(Beginning of Information given)
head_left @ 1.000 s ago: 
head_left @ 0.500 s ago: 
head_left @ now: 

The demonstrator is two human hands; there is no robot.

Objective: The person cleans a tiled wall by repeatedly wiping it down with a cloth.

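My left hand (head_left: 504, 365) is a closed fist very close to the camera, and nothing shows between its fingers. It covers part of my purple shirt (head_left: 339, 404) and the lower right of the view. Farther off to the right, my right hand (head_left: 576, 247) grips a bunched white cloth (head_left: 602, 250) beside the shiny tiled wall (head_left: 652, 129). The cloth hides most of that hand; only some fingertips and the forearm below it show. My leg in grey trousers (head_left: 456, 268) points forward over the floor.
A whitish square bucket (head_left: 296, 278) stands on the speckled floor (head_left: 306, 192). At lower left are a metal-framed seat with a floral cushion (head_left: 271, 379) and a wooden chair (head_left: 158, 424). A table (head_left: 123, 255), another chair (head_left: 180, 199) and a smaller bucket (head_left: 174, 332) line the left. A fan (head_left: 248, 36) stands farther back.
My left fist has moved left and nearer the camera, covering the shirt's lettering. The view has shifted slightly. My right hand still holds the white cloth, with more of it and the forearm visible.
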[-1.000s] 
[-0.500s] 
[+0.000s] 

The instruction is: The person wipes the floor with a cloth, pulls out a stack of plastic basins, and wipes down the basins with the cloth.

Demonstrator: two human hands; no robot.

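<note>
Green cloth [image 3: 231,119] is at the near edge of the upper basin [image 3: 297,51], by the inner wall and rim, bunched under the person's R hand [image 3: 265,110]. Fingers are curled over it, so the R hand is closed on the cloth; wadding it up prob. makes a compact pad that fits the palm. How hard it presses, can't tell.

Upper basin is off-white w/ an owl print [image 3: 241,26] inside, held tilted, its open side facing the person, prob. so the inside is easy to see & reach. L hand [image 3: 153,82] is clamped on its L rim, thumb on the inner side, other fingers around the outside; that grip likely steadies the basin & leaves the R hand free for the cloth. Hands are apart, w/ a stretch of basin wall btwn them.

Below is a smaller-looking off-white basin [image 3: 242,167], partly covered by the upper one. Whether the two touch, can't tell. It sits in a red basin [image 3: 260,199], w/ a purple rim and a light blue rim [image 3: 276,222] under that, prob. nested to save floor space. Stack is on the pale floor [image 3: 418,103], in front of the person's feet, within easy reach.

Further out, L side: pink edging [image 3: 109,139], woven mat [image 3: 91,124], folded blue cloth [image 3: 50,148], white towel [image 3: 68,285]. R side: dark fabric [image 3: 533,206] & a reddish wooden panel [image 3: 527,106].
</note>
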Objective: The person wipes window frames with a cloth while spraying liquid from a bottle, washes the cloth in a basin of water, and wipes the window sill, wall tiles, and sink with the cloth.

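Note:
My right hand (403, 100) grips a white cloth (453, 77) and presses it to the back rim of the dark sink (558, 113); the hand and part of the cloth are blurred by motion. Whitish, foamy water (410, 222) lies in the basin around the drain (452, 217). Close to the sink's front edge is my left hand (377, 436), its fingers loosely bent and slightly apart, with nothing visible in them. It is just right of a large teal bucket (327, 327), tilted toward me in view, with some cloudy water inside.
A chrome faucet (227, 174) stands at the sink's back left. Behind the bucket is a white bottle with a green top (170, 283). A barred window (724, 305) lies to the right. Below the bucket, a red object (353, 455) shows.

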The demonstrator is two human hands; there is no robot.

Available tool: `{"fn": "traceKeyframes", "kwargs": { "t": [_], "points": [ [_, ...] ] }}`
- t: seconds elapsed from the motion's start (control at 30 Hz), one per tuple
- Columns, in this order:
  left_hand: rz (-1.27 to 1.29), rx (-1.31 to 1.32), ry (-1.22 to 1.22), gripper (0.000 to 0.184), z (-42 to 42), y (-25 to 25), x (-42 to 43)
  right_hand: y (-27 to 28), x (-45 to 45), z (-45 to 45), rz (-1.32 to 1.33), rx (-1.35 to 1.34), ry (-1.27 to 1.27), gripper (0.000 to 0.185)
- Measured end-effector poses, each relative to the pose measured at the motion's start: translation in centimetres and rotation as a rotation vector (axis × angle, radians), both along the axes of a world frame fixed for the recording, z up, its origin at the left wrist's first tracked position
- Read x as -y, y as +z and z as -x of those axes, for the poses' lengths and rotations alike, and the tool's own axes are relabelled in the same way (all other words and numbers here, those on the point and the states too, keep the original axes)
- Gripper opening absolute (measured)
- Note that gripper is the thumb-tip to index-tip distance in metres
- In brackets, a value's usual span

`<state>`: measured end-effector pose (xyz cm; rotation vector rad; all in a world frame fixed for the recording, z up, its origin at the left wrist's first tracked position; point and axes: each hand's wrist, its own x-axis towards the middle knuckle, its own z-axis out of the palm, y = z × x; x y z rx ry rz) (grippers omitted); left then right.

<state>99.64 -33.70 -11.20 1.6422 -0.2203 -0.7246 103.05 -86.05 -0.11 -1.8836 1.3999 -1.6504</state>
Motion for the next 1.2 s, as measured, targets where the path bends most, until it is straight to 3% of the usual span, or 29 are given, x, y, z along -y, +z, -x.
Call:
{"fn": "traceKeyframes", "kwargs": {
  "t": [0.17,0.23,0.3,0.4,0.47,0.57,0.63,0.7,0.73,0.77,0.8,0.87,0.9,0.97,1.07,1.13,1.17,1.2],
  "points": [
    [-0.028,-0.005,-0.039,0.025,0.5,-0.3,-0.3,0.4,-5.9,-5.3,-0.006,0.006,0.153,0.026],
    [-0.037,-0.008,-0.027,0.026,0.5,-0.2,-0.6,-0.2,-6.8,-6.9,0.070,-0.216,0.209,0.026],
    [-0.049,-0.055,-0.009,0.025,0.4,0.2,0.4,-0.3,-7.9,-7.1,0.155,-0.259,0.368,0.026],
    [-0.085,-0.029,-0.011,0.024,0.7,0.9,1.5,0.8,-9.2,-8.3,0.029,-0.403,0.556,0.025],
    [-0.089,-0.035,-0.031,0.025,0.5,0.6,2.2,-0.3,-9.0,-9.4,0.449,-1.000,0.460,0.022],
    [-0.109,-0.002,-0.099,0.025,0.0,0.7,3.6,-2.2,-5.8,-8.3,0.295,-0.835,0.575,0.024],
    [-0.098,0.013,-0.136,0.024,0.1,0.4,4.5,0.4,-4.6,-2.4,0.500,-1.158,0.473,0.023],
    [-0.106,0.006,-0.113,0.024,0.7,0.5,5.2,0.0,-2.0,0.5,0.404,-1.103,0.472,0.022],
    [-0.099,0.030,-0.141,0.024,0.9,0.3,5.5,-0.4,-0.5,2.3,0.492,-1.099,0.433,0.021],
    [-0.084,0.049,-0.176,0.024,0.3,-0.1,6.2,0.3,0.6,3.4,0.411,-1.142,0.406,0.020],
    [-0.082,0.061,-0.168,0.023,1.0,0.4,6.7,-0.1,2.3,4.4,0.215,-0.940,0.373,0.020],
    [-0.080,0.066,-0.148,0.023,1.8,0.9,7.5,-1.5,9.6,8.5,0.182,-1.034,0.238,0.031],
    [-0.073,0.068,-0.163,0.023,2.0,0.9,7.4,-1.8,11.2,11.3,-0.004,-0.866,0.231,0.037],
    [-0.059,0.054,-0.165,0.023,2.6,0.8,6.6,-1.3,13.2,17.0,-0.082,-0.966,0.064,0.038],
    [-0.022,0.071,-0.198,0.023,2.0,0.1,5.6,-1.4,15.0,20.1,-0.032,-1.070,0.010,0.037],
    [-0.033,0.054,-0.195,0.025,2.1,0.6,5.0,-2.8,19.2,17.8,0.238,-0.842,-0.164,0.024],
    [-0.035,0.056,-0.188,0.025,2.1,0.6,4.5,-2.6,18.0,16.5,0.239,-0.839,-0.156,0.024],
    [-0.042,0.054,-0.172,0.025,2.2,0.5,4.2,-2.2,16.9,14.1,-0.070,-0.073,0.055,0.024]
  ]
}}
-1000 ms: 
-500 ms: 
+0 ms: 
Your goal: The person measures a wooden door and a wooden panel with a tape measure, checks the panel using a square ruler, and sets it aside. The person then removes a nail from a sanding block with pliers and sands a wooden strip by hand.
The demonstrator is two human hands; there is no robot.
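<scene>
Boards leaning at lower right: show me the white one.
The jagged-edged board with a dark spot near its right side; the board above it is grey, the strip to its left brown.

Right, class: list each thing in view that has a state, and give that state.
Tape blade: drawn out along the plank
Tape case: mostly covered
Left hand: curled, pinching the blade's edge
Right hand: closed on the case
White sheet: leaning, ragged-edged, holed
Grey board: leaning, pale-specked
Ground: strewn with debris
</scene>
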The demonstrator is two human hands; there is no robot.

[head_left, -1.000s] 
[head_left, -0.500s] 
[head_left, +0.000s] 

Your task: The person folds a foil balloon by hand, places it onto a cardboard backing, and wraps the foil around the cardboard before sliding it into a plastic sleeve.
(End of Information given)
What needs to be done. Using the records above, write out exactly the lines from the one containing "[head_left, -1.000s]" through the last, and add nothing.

Answer section.
[head_left, -1.000s] 
[head_left, -0.500s] 
[head_left, +0.000s] 

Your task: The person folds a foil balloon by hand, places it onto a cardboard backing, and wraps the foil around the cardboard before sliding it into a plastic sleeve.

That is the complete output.